About this task: Without its pictures, the listing below is to be transcribed exactly.

Segment Open

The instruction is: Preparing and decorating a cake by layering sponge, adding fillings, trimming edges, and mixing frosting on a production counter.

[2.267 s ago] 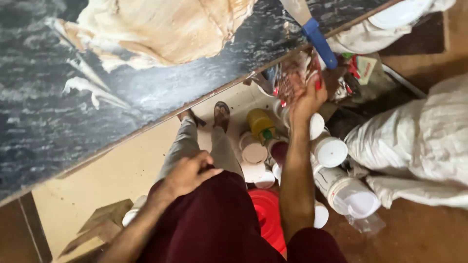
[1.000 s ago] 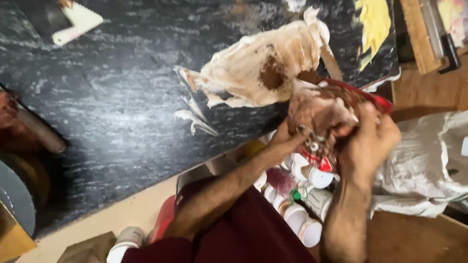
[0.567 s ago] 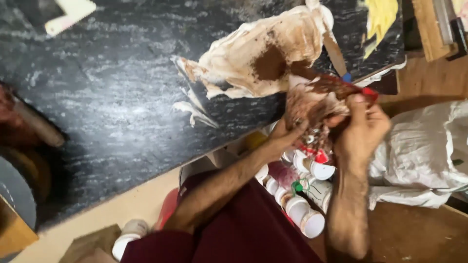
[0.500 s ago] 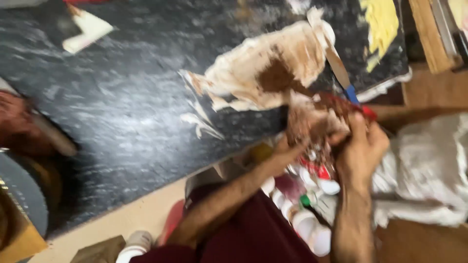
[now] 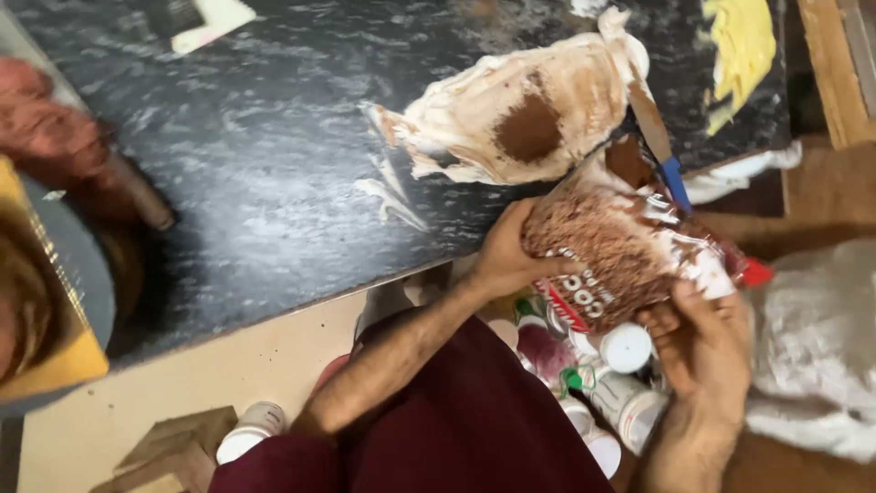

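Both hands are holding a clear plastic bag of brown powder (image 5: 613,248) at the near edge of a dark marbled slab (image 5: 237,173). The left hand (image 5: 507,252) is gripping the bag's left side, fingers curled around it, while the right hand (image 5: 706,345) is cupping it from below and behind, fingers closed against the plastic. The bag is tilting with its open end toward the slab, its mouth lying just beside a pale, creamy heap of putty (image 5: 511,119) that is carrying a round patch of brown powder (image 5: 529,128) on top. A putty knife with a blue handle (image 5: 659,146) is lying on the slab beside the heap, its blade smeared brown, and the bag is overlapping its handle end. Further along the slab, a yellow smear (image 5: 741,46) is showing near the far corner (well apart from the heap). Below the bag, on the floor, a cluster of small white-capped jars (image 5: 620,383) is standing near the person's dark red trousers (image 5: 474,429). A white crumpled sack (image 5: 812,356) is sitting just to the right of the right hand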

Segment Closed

Task output:
The instruction is: Preparing and decorating a cake by layering sponge, adding fillings, trimming edges, and mixing frosting on a production counter.

[2.267 s ago] 
[1.000 s ago] 
[0.567 s ago] 
[0.500 s ago] 
[now] 

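Both hands are holding a clear plastic bag of brown powder (image 5: 613,248) at the near edge of a dark marbled slab (image 5: 237,173). The left hand (image 5: 507,252) is gripping the bag's left side, fingers curled around it, while the right hand (image 5: 706,345) is cupping it from below and behind, fingers closed against the plastic. The bag is tilting with its open end toward the slab, its mouth lying just beside a pale, creamy heap of putty (image 5: 511,119) that is carrying a round patch of brown powder (image 5: 529,128) on top. A putty knife with a blue handle (image 5: 659,146) is lying on the slab beside the heap, its blade smeared brown, and the bag is overlapping its handle end. Further along the slab, a yellow smear (image 5: 741,46) is showing near the far corner (well apart from the heap). Below the bag, on the floor, a cluster of small white-capped jars (image 5: 620,383) is standing near the person's dark red trousers (image 5: 474,429). A white crumpled sack (image 5: 812,356) is sitting just to the right of the right hand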

Work on this exercise is now finished.